ECLI:NL:CRVB:2019:3006
Centrale Raad van Beroep
- Hoger beroep
- Rechtspraak.nl
Herziening WAO-uitkering en medische beoordeling van appellant met psychische klachten
In deze zaak heeft de Centrale Raad van Beroep op 18 september 2019 uitspraak gedaan in het hoger beroep van appellant tegen de herziening van zijn WAO-uitkering door het Uwv.
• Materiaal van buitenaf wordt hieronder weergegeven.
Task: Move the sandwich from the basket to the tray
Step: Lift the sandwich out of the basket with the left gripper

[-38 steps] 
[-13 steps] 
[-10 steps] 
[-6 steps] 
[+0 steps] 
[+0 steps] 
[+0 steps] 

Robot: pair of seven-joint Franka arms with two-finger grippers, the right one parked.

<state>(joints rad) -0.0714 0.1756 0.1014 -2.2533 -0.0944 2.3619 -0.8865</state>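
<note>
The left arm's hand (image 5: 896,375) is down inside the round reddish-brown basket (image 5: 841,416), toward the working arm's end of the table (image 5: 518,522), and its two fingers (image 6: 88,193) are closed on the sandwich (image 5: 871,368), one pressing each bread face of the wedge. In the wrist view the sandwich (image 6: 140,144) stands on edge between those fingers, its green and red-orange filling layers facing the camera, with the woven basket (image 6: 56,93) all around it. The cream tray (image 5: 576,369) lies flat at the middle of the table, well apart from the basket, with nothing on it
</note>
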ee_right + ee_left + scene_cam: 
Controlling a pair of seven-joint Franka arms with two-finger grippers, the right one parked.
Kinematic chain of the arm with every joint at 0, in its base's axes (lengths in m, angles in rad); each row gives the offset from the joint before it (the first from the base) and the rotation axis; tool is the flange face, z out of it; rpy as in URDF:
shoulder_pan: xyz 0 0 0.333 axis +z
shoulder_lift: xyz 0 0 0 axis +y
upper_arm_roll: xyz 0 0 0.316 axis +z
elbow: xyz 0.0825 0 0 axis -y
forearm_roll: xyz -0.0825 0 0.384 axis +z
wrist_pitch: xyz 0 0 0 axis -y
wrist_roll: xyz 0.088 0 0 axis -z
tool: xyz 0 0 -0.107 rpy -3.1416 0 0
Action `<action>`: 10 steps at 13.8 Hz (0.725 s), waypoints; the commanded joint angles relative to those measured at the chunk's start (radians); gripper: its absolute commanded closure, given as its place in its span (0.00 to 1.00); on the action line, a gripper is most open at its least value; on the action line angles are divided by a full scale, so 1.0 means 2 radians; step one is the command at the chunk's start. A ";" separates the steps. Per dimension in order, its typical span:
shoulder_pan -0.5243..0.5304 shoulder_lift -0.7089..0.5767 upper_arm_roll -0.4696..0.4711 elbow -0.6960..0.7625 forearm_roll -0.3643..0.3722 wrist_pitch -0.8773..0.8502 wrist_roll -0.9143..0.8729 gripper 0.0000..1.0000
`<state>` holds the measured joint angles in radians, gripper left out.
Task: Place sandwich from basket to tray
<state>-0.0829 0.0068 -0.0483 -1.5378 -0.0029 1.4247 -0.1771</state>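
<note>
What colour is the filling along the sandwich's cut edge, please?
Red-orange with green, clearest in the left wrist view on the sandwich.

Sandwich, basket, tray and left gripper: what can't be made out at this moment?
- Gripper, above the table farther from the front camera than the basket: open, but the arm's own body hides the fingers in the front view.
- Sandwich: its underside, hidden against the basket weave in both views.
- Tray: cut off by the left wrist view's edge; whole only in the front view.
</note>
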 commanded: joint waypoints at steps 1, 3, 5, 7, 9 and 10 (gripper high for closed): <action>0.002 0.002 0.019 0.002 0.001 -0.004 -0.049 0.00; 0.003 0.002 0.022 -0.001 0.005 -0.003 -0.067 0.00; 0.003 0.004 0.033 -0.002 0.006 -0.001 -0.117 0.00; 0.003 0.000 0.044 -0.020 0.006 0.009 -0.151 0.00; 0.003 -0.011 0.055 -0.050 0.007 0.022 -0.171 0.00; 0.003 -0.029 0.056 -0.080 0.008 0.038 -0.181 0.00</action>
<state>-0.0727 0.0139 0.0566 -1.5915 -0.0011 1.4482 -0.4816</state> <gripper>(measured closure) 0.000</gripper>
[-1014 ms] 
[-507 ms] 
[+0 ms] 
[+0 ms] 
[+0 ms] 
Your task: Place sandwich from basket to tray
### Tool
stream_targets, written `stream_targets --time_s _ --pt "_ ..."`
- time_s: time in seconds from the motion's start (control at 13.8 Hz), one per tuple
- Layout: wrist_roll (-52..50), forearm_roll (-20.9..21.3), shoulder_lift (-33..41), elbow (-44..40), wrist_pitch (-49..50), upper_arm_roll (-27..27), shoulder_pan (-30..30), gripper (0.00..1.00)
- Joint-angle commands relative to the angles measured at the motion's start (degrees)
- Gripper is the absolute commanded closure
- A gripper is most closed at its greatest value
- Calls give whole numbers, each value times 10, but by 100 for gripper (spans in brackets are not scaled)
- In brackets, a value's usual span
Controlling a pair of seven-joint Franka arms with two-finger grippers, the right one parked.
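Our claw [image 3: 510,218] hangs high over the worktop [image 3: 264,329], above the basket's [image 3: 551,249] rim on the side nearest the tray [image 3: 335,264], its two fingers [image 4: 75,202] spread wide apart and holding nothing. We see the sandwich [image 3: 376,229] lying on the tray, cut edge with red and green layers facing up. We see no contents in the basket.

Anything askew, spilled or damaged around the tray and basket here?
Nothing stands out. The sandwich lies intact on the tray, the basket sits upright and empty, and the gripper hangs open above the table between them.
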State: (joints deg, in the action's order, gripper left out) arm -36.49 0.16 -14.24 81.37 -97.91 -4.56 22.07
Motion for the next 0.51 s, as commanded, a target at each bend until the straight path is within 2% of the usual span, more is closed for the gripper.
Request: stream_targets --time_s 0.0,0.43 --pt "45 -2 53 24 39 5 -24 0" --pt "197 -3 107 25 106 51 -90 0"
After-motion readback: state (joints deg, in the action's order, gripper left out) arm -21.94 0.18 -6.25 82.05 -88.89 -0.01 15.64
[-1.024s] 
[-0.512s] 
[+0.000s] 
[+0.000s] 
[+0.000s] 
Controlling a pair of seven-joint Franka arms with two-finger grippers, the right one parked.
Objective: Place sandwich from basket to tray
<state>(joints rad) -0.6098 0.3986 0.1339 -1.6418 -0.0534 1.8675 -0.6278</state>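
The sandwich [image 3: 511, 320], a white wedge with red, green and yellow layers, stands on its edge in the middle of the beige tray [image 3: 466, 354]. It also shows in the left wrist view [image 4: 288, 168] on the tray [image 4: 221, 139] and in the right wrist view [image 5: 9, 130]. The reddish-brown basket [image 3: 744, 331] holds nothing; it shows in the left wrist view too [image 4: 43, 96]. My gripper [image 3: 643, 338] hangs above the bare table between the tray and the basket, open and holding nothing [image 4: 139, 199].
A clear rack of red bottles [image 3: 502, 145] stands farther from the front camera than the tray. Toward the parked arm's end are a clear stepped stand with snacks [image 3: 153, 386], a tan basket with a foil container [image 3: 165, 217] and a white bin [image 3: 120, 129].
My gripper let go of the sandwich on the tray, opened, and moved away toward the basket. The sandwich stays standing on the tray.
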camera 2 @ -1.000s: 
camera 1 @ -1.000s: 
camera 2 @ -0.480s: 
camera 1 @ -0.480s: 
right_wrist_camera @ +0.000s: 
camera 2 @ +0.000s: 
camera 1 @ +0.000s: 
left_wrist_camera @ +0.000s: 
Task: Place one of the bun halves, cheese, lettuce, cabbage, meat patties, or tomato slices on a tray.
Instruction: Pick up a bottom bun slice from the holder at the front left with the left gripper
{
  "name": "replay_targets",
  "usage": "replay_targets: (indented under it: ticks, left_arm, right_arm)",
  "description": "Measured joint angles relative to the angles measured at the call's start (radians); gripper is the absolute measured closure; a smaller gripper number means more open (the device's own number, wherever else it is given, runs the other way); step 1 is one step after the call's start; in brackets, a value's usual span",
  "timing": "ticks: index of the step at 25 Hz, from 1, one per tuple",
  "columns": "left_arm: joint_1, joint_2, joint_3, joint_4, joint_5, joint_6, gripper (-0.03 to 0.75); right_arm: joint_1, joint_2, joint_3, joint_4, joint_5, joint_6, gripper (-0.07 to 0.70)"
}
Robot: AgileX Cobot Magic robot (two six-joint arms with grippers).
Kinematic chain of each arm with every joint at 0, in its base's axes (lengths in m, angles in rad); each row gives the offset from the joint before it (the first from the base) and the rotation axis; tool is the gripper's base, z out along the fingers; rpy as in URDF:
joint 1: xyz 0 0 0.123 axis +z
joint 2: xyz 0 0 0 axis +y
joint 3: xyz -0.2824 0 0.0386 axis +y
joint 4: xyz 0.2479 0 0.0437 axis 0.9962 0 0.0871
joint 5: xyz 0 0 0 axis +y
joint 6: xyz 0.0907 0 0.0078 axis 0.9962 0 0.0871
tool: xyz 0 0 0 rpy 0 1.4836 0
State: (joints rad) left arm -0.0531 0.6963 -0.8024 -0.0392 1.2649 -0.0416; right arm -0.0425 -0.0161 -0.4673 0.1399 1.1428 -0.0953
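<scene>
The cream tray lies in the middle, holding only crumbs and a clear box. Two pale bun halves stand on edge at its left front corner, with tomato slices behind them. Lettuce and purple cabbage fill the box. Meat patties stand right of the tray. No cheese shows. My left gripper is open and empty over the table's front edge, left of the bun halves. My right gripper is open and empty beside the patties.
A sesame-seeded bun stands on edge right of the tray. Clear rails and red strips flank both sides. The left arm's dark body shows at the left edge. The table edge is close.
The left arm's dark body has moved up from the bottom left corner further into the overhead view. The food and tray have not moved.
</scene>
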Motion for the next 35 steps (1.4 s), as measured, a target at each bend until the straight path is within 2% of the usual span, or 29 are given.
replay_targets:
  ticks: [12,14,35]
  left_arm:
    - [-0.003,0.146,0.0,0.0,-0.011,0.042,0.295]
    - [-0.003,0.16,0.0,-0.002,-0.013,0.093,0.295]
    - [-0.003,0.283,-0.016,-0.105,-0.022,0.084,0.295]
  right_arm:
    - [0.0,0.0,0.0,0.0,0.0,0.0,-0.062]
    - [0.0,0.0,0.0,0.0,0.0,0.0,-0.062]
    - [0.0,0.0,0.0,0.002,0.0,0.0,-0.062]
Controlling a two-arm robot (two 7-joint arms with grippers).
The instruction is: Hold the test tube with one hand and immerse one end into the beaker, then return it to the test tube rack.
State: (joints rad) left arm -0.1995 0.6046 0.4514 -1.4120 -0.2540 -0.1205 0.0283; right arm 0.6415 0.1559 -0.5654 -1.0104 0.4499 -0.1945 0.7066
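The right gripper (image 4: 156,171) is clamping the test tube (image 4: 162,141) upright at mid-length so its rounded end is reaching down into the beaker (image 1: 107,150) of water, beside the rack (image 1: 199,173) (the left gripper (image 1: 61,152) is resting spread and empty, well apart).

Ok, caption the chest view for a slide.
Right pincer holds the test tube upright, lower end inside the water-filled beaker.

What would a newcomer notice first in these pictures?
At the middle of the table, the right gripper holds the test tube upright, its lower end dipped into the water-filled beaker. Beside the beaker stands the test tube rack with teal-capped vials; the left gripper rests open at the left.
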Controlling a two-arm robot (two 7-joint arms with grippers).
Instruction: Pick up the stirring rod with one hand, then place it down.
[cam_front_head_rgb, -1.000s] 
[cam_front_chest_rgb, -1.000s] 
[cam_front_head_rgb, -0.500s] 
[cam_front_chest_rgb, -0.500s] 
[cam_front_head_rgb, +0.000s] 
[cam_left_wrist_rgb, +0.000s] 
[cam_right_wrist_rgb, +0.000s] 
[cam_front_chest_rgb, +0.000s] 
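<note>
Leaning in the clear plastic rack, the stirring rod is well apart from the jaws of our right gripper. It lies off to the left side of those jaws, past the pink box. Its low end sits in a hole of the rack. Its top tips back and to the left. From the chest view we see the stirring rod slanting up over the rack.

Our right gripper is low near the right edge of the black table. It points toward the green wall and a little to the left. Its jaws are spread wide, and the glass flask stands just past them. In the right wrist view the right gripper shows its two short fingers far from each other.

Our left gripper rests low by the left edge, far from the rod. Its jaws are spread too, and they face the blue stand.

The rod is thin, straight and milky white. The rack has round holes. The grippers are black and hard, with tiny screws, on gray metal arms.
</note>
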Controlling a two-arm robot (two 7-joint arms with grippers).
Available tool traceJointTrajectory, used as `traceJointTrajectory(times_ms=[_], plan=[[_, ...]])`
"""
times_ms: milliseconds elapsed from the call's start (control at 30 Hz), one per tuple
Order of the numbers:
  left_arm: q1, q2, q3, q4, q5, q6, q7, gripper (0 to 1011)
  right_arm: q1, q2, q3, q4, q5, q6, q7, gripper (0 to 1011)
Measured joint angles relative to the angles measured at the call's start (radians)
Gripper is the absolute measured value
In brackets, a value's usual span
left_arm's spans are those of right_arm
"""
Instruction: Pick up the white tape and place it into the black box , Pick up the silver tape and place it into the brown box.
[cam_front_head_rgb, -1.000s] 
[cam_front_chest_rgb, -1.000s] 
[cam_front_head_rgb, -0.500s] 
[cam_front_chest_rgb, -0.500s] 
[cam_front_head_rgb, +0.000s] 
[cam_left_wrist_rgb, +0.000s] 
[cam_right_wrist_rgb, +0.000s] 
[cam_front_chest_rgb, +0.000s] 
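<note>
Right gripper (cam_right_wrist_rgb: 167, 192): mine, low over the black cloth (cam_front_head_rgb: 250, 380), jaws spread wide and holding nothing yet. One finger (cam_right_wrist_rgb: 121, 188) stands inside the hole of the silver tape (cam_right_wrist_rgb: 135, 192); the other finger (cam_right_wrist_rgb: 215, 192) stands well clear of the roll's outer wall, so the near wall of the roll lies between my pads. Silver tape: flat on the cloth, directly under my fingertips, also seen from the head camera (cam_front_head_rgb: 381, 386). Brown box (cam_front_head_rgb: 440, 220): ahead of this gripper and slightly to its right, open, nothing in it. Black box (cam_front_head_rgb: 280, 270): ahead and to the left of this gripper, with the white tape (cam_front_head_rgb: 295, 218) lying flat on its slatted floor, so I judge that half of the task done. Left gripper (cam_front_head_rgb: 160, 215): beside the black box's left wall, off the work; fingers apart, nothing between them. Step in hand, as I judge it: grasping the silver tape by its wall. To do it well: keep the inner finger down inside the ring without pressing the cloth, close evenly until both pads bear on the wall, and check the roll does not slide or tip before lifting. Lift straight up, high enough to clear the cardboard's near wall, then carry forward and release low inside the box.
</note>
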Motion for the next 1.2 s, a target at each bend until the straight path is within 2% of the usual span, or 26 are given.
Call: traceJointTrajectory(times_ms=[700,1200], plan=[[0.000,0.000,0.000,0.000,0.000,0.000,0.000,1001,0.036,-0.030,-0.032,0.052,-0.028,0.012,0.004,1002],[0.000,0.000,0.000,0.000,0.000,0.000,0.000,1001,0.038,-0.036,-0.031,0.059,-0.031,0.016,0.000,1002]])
Appellant, die sinds 2001 arbeidsongeschikt is door psychische klachten, had zijn uitkering aanvankelijk op 80% of meer, maar deze was herzien naar 65-80% per 12 maart 2013. Appellant heeft bezwaar gemaakt tegen deze herziening en stelde dat zijn beperkingen niet correct waren vastgesteld. De Raad heeft deskundigen benoemd om de medische situatie van appellant te onderzoeken. De deskundigen concludeerden dat appellant meer beperkingen had dan eerder aangenomen, maar de Raad oordeelde dat de aanpassing van de Functionele Mogelijkhedenlijst (FML) door het Uwv voldoende was en dat de belasting in de geselecteerde functies de belastbaarheid van appellant niet overschreed. De Raad bevestigde de beslissing van het Uwv om de mate van arbeidsongeschiktheid op 65-80% te handhaven. Tevens werd het Uwv veroordeeld tot betaling van proceskosten aan appellant.